◆ Exercise data ◆

===============

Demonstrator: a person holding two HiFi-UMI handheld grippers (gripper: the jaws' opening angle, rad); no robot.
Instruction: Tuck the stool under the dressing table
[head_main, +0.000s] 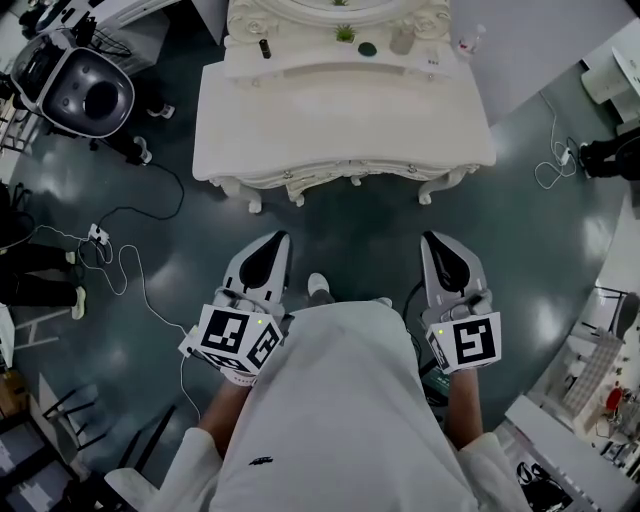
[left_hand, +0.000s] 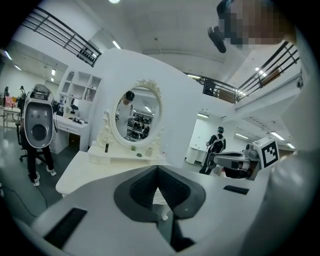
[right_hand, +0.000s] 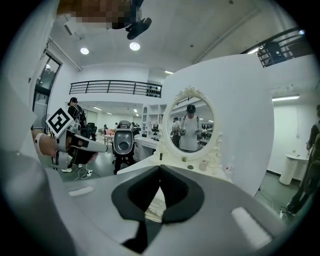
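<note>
**Both grippers closed and empty, facing the dressing table; stool not positively identified**

You stand on the dark floor (head_main: 350, 245), square to the white dressing table (head_main: 330, 130), with open floor between you and its front edge.

Left gripper (head_main: 278, 238): you hold it level with your waist, pointed at the table. Its own view shows the jaws together at the tips with nothing between them.

Right gripper (head_main: 433, 238): it is held parallel to the left and well apart from it. Its jaws are likewise closed and empty. Neither gripper touches the furniture.

Stool: you have no clear sight of it. A short carved white leg (head_main: 297, 195) shows under the table's front edge, between the corner legs, but I cannot tell whether it belongs to the stool or to the table.

Table top: the oval mirror (left_hand: 137, 117) stands upright at the back. On the raised shelf before it stand a small dark bottle (head_main: 264, 47) and a small green plant (head_main: 345, 33).

Surroundings: a grey pod-shaped machine (head_main: 85, 90) stands left of the table. A cable (head_main: 140, 270) trails across the floor to your left.
</note>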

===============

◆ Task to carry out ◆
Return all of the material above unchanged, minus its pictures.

◆ Solution to the exercise ◆
Demonstrator: a person holding two HiFi-UMI handheld grippers (gripper: the jaws' opening angle, rad); no robot.
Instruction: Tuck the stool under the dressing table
[head_main, +0.000s] 
[left_hand, +0.000s] 
[right_hand, +0.000s] 
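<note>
**Both grippers closed and empty, facing the dressing table; stool not positively identified**

You stand on the dark floor (head_main: 350, 245), square to the white dressing table (head_main: 330, 130), with open floor between you and its front edge.

Left gripper (head_main: 278, 238): you hold it level with your waist, pointed at the table. Its own view shows the jaws together at the tips with nothing between them.

Right gripper (head_main: 433, 238): it is held parallel to the left and well apart from it. Its jaws are likewise closed and empty. Neither gripper touches the furniture.

Stool: you have no clear sight of it. A short carved white leg (head_main: 297, 195) shows under the table's front edge, between the corner legs, but I cannot tell whether it belongs to the stool or to the table.

Table top: the oval mirror (left_hand: 137, 117) stands upright at the back. On the raised shelf before it stand a small dark bottle (head_main: 264, 47) and a small green plant (head_main: 345, 33).

Surroundings: a grey pod-shaped machine (head_main: 85, 90) stands left of the table. A cable (head_main: 140, 270) trails across the floor to your left.
</note>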

Nothing else goes in the answer.